Ouganda : L'opposition, Museveni a (encore) tripatouillé la Constitution

Le président ougandais Yoweri Museveni
Par Timothée Jean
Publié le 03 janvier 2018 à 19:03 | mis à jour le 03 janvier 2018 à 19:03

Frappé par la limite d’âge, Yoweri Museveni a réussi à trouver une parade pour se présenter aux prochaines élections de 2021. Il a promulgué, ce mardi, la réforme de la Constitution supprimant la limite d’âge de 75 ans pour prétendre à la présidence. L’opposition dénonce un plan bien orchestré par le président ougandais pour se maintenir au pouvoir.

« Museveni est le principal bénéficiaire de cette fraude constitutionnelle »

Le président Yoweri Museveni est à la tête de l’Ouganda depuis 1986. Âgé de 73 ans, le Chef de l’État ne pouvait plus prétendre à la magistrature suprême, d'autant plus que l’article 102 ancien de la Constitution stipulait que pour être candidat à l’élection, il faut être âgé de 35 à 75 ans. Une disposition qui empêchait l’actuel Président de briguer un sixième mandat en 2021, car il sera âgé de 76 ans à cette date.

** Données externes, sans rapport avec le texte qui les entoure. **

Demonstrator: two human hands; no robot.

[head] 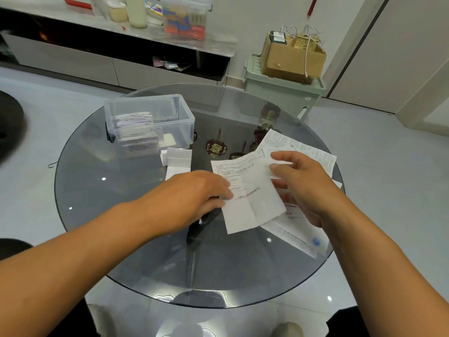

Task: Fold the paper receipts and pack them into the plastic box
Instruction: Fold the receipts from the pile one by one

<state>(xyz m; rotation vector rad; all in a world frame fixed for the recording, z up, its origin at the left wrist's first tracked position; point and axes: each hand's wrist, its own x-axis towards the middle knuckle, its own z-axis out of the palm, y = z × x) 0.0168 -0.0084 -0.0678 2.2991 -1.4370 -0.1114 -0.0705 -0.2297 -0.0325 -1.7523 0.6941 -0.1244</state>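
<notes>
A white creased receipt [252, 190] lies over the middle right of the round glass table [121, 215]. My left hand [194, 195] grips its left edge. My right hand [301, 183] pinches its upper right edge between thumb and fingers. Beneath it, more printed receipts [303, 147] spread toward the table's right edge. The clear plastic box [150, 122] stands open at the far left of the table, with several folded receipts stacked inside at its left. A small folded white paper [178, 161] lies just in front of the box.
Red and gold ornaments [216, 148] show through the glass. Beyond the table are a low cabinet [116, 66] with bottles and a lidded container, and a green bin [281, 93] with a cardboard box [291, 59] on top.
</notes>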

Mais, Yoweri Museveni a initié, quelques mois en arrière, un projet visant à modifier la loi afin de devenir éligible à sa propre succession. Cette suppression de la limite d'âge a suscité de vives tensions à l’Assemblée nationale du pays. Après des coups de poings, cris, dossiers qui volaient et chaises lancées sur des députés, le Parlement ougandais a fini par approuver le texte le 20 décembre 2017, 315 voix contre 62 et deux abstentions.

Cette réforme constitutionnelle n’était pas encore rentrée en vigueur jusqu’à ce mardi 02 janvier. « Le président a donné son consentement au projet de loi et il a maintenant force de loi », a déclaré Don Wanyama, porte-parole du président ougandais. Cette déclaration officialise donc l'entrée en vigueur du texte et le Président Museveni devient donc éligible à sa propre succession.


Mais pour ses adversaires, cette modification constitutionnelle n’est pas une surprise, car l'actuel président Ougandais n’en est pas à son premier tripatouillage constitutionnel. Il a déjà réussi à faire sauter le verrou de la limitation des mandats lors du référendum en 2005, estiment-ils. « Cette ratification de la loi est un plan bien orchestré pour maintenir Museveni au pouvoir à vie. Il est le principal bénéficiaire de cette fraude constitutionnelle », a déclaré le chef de l’opposition, Kizza Besigye.